Patients with heart failure (46% were black, 33% Hispanic, 15% white, 6% "other"; 54% didn't have a high school education) at four hospitals were randomized into either a "usual care" group (n = 203) or a nurse management group (n = 203). In the latter group, nurses taught patients about the physiology of heart failure, the relationship of sodium intake to fluid buildup and shortness of breath, and how to follow a low-sodium diet. Nurses also discussed adherence to medication regimens, physical activity, smoking cessation, and avoiding alcohol. They gave patients a scale and taught them to weigh themselves daily, record their weight, and call their clinician if symptoms got worse. An initial meeting was followed by regular phone calls from the nurse over 12 months for further counseling and reinforcement. Nurses coordinated care with the treating physician and made medication recommendations according to an evidence-based protocol.


At the end of 12 months, there were fewer hospitalizations in the intervention group (143 versus 180), and patients in that group maintained physical functioning at the "slightly impaired" level, compared with the usual care group, whose physical function declined to "markedly impaired." At the end of the year, patients who had received the intervention began to lose function at the same rate as patients in the usual care group. The authors concluded that a nurse-led, evidence-based protocol "can improve functioning and modestly reduce hospitalizations" in predominately minority ambulatory care patients who have systolic dysfunction and a low level of education. They also noted that "[c]ontinued contact with a nurse seemed to be needed to maintain the intervention's effect."


Fran Mennick, BSN, RN


Sisk JE, et al. Ann Intern Med 2006;145(4): 273-83.

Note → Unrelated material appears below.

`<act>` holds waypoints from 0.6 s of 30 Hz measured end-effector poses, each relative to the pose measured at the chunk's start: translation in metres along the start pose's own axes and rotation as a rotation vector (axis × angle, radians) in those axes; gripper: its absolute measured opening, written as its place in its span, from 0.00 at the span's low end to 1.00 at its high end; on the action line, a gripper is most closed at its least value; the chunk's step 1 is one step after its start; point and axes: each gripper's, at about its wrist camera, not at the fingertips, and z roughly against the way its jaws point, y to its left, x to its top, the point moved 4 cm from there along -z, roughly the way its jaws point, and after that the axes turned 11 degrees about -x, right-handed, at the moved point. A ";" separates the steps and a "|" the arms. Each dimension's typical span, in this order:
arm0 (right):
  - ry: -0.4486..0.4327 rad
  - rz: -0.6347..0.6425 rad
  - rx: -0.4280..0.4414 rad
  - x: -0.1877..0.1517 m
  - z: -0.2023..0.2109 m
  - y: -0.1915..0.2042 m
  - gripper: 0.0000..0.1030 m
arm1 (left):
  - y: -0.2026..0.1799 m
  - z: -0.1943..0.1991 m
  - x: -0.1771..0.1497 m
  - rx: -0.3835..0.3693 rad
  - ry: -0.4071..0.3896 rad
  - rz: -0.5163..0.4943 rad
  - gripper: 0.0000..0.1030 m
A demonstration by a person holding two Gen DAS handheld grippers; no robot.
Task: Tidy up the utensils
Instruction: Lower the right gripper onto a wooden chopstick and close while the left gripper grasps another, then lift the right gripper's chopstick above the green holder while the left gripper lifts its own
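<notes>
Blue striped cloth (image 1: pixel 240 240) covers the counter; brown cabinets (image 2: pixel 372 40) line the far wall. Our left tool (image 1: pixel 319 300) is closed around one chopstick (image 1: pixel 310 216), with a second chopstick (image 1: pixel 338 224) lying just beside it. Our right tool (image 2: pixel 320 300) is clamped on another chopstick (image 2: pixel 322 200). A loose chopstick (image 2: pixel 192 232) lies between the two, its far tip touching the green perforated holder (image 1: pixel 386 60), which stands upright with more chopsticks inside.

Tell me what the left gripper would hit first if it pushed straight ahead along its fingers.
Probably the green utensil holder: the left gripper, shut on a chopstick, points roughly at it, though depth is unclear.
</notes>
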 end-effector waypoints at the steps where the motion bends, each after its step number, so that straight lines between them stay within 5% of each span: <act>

Vermont hospitals must now disclose nurse staffing information. As of July 6, hospitals in the state must publicly post-and provide verbally to patients and callers upon request-the maximum patient census and the numbers of licensed nurses and nursing assistants providing direct patient care on each unit for each shift. Hospitals must also compare their nurse staffing to industry safety standards in their community reports. According to the American Nurses Association, more than 80 bills related to staffing issues have been introduced into state legislatures this year.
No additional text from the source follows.